Re: Numeric Semantics

2007-01-23 Thread TSa

HaloO

Darren Duncan wrote:
Up front, I will say that, all this stuff about 1 vs 1.0 won't matter at 
all if the Int type is an actual subset of the Num type (but whose 
implementation is system-recognized and optimized), meaning that Int and 
Num are not disjoint, as "most folks" usually expect to be the case, 
such that, eg, 1 === 1.0 returns true.


I agree to that except for the last statement. I think that 1 === 1.0
should be False because the involved types are different. This e.g.
also applies to 1.0 === Complex(1.0,0.0) which should be False. In
both cases we should have numeric equality, i.e. 1 == 1.0 and
1.0 == Complex(1.0,0.0) are True. And of course we have the subtyping
chain Int <: Num <: Complex.

The Gaussian integers are a subtype of Complex and a supertype of
Int but not of Num. So in the end we have the type lattice

   Complex
/   \
  Num  Gaussian
\   /
 Int

It's interesting how this Gaussian type might be fitted in after the
other three. The link from Int to Gaussian needs a supertyping
construct. Something like 'role Gaussian does Complex superdoes Int'.
So consider this as an addendum to the supertyping thread.


Regards, TSa.
--


Re: Numeric Semantics

2007-01-23 Thread Larry Wall
On Mon, Jan 22, 2007 at 08:47:22PM -0800, Darren Duncan wrote:
: At 5:56 PM -0800 1/22/07, Larry Wall wrote:
: >Whether a Num that happens to be an integer prints out with .0 is a
: >separate issue.  My bias is that a Num pretend to be an integer when
: >it can.  I think most folks (including mathematicians) think that
: >the integer 1 and the distance from 0 to 1 on the real number line
: >happen to be the same number most of the time.  And Perl is not about
: >forcing a type-theoretical viewpoint on the user...
: 
: Up front, I will say that, all this stuff about 1 vs 1.0 won't matter 
: at all if the Int type is an actual subset of the Num type (but whose 
: implementation is system-recognized and optimized), meaning that Int 
: and Num are not disjoint, as "most folks" usually expect to be the 
: case, such that, eg, 1 === 1.0 returns true.
: 
: Of course if we did that, then dealing with Int will have a number of 
: the same implementation issues as with dealing with "subset"-declared 
: types in general.
: 
: I don't know yet whether it was decided one way or the other.

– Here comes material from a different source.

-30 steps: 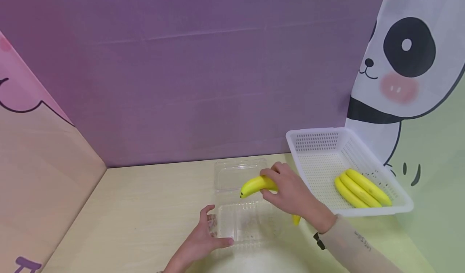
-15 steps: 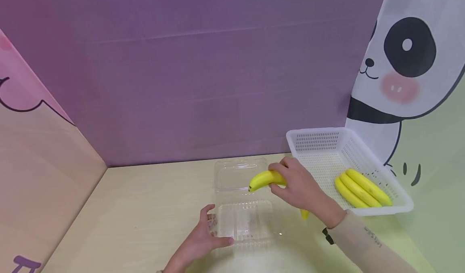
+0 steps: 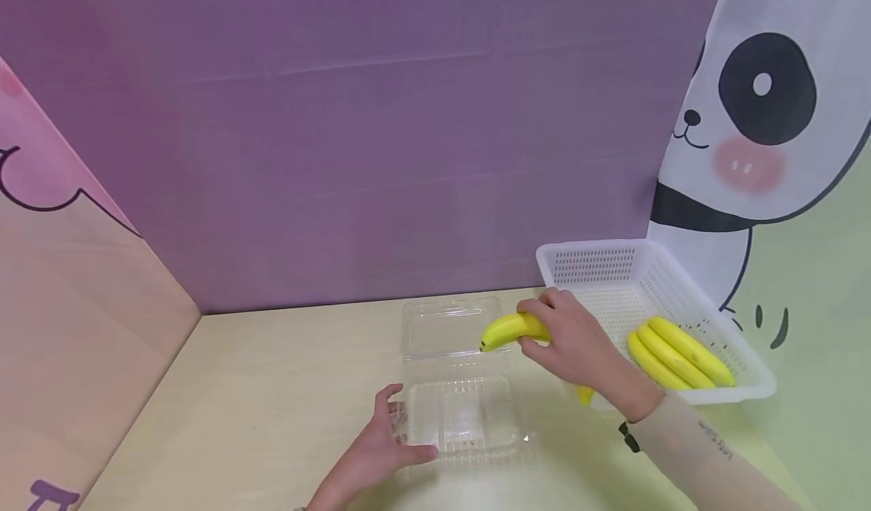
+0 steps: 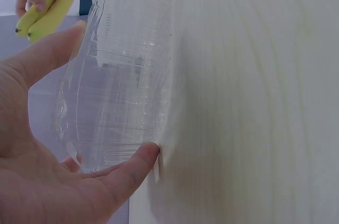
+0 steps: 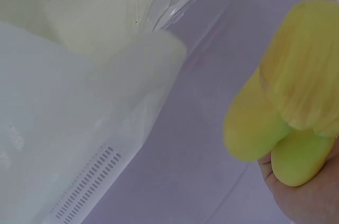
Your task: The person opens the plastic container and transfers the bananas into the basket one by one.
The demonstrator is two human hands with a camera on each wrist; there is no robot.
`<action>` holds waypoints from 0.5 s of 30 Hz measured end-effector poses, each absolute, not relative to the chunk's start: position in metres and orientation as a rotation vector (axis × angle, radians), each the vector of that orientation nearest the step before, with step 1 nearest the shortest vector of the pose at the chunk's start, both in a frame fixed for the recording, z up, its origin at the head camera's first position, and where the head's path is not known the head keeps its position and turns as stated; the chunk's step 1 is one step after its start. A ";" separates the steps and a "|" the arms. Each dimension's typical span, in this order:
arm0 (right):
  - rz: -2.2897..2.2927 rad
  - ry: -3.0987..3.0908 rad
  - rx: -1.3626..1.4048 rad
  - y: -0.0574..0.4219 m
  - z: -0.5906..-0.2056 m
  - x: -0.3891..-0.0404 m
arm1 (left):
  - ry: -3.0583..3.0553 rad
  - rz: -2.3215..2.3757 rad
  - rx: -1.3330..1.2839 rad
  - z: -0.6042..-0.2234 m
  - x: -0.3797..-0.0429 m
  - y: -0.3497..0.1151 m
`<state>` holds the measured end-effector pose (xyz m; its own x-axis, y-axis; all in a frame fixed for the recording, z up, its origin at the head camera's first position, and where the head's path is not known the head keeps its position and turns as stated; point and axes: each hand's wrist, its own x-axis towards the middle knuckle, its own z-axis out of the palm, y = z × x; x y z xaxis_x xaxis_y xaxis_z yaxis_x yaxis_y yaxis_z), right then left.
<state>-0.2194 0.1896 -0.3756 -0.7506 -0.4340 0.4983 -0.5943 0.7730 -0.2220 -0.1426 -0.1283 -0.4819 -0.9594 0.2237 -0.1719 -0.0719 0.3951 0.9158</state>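
Note:
My right hand [image 3: 571,341] holds a small bunch of yellow bananas [image 3: 510,330] in the air, between the clear container and the white basket. Two bananas show in the left wrist view [image 4: 54,9], and the joined stem end [image 5: 304,65] fills the right of the right wrist view. My left hand [image 3: 370,447] grips the left end of a clear plastic clamshell container [image 3: 469,413], thumb and fingers spread across that end. The container lies on the table, its lid [image 3: 449,329] folded back towards the wall. Nothing is visible inside the container.
A white perforated basket [image 3: 558,292] stands at the back right, with another bunch of bananas [image 3: 677,352] at its right side. The pale wooden table [image 3: 272,405] meets a purple wall [image 3: 381,156] behind. A panda picture covers the right wall.
My right hand has moved right and slightly away with the bananas, from above the container towards the basket. My left hand and the container have stayed in place.

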 end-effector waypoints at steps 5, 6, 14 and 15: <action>0.528 -2.554 0.749 0.197 -0.375 -0.220 | 2.400 1.588 0.113 -0.480 -0.142 -0.126; 0.532 -2.555 0.745 0.199 -0.374 -0.221 | 2.400 1.589 0.110 -0.480 -0.142 -0.126; 0.515 -2.547 0.727 0.211 -0.372 -0.225 | 2.403 1.588 0.117 -0.481 -0.143 -0.126; 0.512 -2.547 0.725 0.212 -0.372 -0.225 | 2.400 1.592 0.116 -0.481 -0.144 -0.126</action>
<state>-0.2251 0.2118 -0.3718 -0.7655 -0.4015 0.5028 -0.5646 0.7938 -0.2258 -0.1436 -0.1264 -0.4811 -0.9634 0.2073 -0.1699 -0.0758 0.3970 0.9147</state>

For various practical reasons I don't think we can treat Int as a
subset of Num, especially if Num is representing any of several
approximating types that may or may not have the "headroom" for
arbitrary integer math, or that lose low bits in the processing of
gaining high bits.  It would be possible to make Int a subset of Rat
(assuming Rat is implemented as Int/Int), but I don't think Rats are
very practical either for most applications.  It is unlikely that the
universe uses Rats to calculate QM interactions.

: Whereas, if Int is not an actual subset of Num, and so their values 
: are disjoint, then ...

Then 1.0 == 1 !=== 1.0.  I'm fine with that.

: FYI, my comment about a stringified Num having a .0 for 
: round-tripping was meant to concern Perl code generation in 
: particular, such as what .perl() does, but it was brought up in a 
: more generic way, to stringification in general, for an attempt at 
: some consistency.

It seems like an unnecessary consistency to me.  The .perl method
is intended to provide a human-readable, round-trippable form of
serialization, and as a form of serialization it is required to
capture all the information so that the original data structure
can be recreated exactly.  This policy is something the type should
have little say in.  At most it should have a say in *which* way to
canonicalize all the data.

The purpose of stringification, on the other hand, is whatever the type
wants it to be, and it is specifically allowed to lose information,
as long as the remaining string is suggestive to a human reader how
to reconstruct the information in question (or that the information is
none of their business).  A document object could decide to stringify
to a URI, for instance.  An imported Perl 5 code reference could
decide to stringify to CODE(0xdeadbeef).  :)

: Whether or not that is an issue depends really on whether we consider 
: the literal 1.0 in Perl code to be an Int or a Num.  If, when we 
: parse Perl, we decide that 1.0 is a Num rather than an Int such as 1 
: would be, then a .perl() invoked on a Num of value 1.0 should return 
: 1.0 also, so that executing that code once again produces the Num we 
: started with rather than an Int.

I think the intent of 1.0 in Perl code is clearly more Numish than
Intish, so I'm with you there.  So I'm fine with Num(1).perl coming
out simply as "1.0" without further type annotation.  But ~1.0 is
allowed to say "1" if that's how Num likes to stringify.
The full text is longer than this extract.